あいつの売上が増加したのは、たまたま顧客が新商品を発売して・・・

”よし、私も追いつけるように頑張ろう!”と正しい動機付けになるならよいのですが(もともとの制度のコンセプトは、これを目指しているのでしょうが)、一定数の人たちは、"上司がわるい""制度が悪い"と、不満の矛先を会社に向け、攻撃的になったり、モチベーションを落としてしまいます。

私自身もこうした人事評価のモヤモヤに迷い込んだ経験があります。

最初に正社員として働いた広告代理店で、経理と予算管理の部門を兼務していた時期がありました。両方の業務をこなすわけで、必然的に仕事量は格段に増えます。結果として、それまでで最も多くの残業をして(といっても60時間くらいでしたが)、自分としては”会社に貢献したぞ”という感覚がありました。

しかし、その半期の人事評価は「B-」(ビーマイナス)。”平均よりちょっと悪いよ”という、それまでで最も悪い結果だったのです。多忙がゆえに、やや気が滅入っており、人事評価システムにバカ正直に「〇〇でミスをした」など、ネガティブなことも書いていたため、上長も低く採点しやすかったのでしょう。

私はそれまでで最も頑張ったのに、過去最低の評価が付いたということに愕然としました。そして、当時は上長に対して「どこを見てるんだ!」と不満を持ったことを覚えています。

⑦ 転職を機に社内評価が気にならなくなった

その後私は、自分のキャリアやスキルに不安を感じたことから、その会社から転職することになります。

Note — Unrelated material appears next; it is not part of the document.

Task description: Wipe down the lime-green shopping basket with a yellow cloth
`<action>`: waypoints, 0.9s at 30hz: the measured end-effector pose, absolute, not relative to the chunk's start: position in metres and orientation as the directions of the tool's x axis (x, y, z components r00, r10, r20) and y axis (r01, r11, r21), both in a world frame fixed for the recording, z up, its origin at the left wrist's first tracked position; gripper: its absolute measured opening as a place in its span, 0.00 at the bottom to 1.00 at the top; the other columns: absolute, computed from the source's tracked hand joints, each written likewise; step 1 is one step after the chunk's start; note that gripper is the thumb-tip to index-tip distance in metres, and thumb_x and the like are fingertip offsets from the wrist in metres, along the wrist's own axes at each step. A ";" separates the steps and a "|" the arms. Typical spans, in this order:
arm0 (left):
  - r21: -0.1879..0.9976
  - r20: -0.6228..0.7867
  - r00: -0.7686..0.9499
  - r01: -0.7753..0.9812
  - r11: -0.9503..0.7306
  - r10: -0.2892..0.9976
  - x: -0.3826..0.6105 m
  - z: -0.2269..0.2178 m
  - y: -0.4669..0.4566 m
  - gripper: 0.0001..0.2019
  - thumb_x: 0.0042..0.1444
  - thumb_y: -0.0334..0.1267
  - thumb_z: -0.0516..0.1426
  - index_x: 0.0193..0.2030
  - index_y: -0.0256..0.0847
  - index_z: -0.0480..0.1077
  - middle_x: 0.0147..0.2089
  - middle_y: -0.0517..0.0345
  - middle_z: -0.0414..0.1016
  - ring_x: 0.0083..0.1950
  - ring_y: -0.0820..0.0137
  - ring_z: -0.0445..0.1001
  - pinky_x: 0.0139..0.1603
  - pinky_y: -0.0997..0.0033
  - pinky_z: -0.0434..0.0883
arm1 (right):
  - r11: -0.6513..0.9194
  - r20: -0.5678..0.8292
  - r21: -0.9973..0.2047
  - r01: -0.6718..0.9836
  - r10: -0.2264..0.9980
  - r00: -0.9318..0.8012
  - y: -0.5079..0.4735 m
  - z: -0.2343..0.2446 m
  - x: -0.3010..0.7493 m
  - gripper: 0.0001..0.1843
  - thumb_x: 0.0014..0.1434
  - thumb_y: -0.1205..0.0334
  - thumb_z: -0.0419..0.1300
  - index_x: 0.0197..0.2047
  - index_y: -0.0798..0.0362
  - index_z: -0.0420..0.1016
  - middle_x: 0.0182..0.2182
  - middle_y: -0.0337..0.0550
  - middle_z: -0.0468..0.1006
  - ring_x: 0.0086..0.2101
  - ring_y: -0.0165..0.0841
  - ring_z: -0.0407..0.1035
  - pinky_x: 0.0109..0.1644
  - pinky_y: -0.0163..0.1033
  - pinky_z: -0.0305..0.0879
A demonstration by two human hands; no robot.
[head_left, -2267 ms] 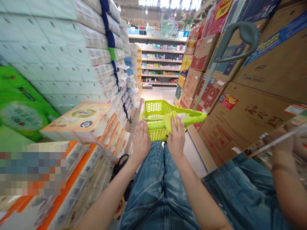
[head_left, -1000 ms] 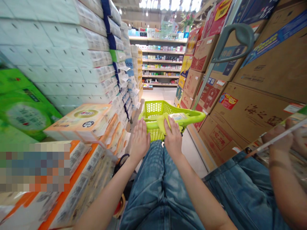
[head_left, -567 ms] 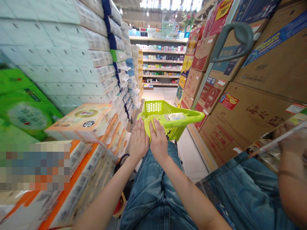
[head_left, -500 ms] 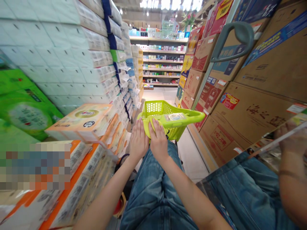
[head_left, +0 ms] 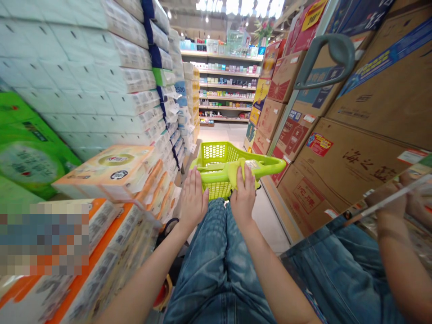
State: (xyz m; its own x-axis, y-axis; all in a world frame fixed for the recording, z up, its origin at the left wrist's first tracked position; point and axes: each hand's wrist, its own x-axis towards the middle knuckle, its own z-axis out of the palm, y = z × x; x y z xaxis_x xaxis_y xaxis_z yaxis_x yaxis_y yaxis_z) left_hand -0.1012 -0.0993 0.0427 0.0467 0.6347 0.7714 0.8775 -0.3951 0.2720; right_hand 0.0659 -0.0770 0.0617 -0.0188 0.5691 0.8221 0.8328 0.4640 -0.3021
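Two hands were out ahead at knee level. Left hand [head_left: 194, 200] was open and flat, fingers straight and close together, tips at the near rim of the green basket [head_left: 216, 152]; contact could not be told. Right hand [head_left: 243, 195] lay flat on a yellow-green cloth [head_left: 234, 168], pressing it onto the basket handle [head_left: 270, 164]. Basket stood at 12 o'clock of the hands; inside, only mesh walls showed. Tissue packs [head_left: 111, 171] were at 9 o'clock.

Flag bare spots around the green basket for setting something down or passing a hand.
Free: floor strip between basket and cardboard boxes; aisle floor beyond the basket; the basket's inside looks bare. Crowded: tissue packs press close beside the left hand; right hand and cloth cover the handle.
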 end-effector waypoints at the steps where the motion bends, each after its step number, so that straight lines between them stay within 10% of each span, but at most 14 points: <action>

すると以降、人事評価、社内での評価は気にならなくなったのです。
心のどこかで「またいつか転職するかも」と思ったら、一度の評価がAでもBでも、なんとも思いません。そんな評価は履歴書に書けないからです。上司や制度に対しての不満は軽減し、不思議と「あいつは穏やかな奴だ」と、印象も変化します。結果的に仕事を振ってもらえたり、高く評価してもらえたりと、好循環が生まれるのです。

転職後に意識していたことは、再び転職する際に「私はこれをやりました」と胸を張れるような仕事に従事し、やりきるということです。高く評価してもらえれば尚善しという気持ちでした。

ロイヤリティ・エンゲージメントが低いと言えばそうなのですが、
私の場合は自分にとっても、会社にとっても、良い結果に結びついていると思います。

さて、前回と今回で人事評価について書いてみました。会社員として働く方々の参考になればありがたいです。